• **Aim of the exercise**: Copy out exactly the lines below that run from the one holding "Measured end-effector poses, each" to the one holding "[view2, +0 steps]", keeping both of those lines and no others.

BEGIN Records provided

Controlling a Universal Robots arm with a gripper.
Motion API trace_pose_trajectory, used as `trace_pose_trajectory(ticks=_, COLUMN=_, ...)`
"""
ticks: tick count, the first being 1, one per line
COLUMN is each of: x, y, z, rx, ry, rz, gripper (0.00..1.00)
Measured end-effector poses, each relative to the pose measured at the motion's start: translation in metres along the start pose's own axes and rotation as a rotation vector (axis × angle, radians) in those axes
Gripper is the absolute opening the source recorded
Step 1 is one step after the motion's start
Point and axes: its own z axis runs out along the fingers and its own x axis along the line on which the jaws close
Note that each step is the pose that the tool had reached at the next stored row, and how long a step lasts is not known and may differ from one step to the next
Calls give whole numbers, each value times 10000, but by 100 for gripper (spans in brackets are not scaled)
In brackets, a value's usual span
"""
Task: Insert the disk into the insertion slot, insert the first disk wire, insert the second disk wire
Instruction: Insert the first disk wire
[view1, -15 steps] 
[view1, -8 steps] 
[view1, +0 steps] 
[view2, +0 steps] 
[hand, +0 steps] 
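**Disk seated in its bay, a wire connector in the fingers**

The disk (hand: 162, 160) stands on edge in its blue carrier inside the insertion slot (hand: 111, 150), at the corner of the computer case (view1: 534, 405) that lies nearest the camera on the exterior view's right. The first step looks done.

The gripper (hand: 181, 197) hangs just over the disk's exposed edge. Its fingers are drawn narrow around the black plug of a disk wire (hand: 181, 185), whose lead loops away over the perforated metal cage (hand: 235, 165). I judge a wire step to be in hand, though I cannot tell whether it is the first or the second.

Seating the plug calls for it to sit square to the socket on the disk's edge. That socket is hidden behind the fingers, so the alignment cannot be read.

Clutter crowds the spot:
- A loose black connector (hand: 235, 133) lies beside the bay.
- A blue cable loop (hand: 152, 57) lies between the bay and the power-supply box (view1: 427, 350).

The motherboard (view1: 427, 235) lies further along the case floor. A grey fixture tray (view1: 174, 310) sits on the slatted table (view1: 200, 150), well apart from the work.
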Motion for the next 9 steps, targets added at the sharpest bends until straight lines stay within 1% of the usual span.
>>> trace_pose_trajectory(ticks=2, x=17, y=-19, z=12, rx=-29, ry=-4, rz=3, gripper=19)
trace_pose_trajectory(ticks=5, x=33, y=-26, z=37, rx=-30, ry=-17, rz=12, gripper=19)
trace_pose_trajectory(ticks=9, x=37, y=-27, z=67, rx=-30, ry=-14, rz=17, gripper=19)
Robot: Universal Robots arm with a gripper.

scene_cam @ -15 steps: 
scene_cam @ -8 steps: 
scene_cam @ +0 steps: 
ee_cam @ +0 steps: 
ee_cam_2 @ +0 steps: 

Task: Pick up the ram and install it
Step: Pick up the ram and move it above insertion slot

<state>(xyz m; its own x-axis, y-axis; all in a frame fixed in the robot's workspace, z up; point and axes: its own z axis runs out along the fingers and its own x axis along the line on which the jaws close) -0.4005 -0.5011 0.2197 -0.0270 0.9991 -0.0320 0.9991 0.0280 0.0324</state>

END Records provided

• **Solution for this problem**:
Measured end-effector poses, each relative to the pose measured at the motion's start: translation in metres along the start pose's own axes and rotation as a rotation vector (axis × angle, radians) in those axes
Gripper is the absolute opening the source recorded
Step 1 is one step after the motion's start
Point and axes: its own z axis runs out along the fingers and its own x axis along the line on which the jaws close
Note that each step is the pose that the tool had reached at the next stored row, and how long a step lasts is not known and may differ from one step to the next
Calls give whole numbers, each value times 10000, but by 100 for gripper (spans in brackets are not scaled)
In brackets, a value's usual span
"""
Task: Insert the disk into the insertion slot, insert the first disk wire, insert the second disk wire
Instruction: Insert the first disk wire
[view1, -15 steps] 
[view1, -8 steps] 
[view1, +0 steps] 
[view2, +0 steps] 

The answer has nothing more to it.